VALENTINO don (Wouter Valentjin, dit)

1982 . pays-bas

 

À 14 ans, Wouter Valentijn est renversé par la voiture d’un chauffard ivre. Les multiples fractures et le traumatisme crânien qui résultent de cet accident endommagent ses fonctions motrices et cognitives. En 2002, il rejoint l’atelier de création Herenplaats, un collectif d’artistes situé à Rotterdam, où, après un temps d’adaptation difficile, il parvient à trouver sa place. Valentijn peint mais affectionne particulièrement le collage, à travers lequel il exprime une pulsion érotique débridée.

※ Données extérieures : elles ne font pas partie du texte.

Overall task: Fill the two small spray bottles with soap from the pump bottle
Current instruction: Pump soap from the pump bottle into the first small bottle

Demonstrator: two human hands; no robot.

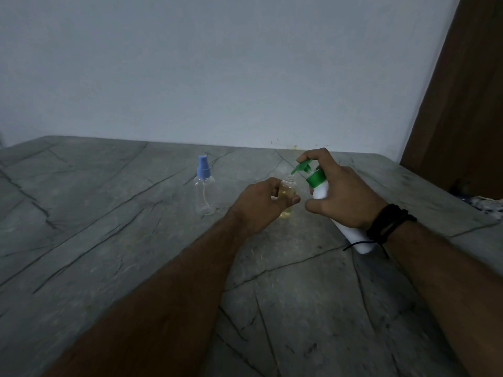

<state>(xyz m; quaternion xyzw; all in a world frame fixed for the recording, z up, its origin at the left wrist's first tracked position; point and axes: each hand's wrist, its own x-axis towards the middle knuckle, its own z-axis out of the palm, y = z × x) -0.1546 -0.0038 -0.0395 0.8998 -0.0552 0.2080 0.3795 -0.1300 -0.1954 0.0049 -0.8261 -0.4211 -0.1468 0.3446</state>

Si ses images protéiformes, monstrueuses, composées de morceaux de corps prélevés sur des photographies de magazines du genre Playboy, témoignent sans doute de sa propre histoire, sa production transcende le seul témoignage de la douleur pour créer une œuvre que le langage courant qualifierait de baroque, voire de surréaliste. Son handicap le contraignant à ne pouvoir utiliser que sa main gauche – il était droitier –, il se fait aider pour le découpage tout en agissant comme un chef d’orchestre, indiquant précisément comment il convient de procéder. Il signe le plus souvent « Don Valentino », peut-être un jeu de mots, une pointe d’humour en référence au célèbre sex symbol hollywoodien.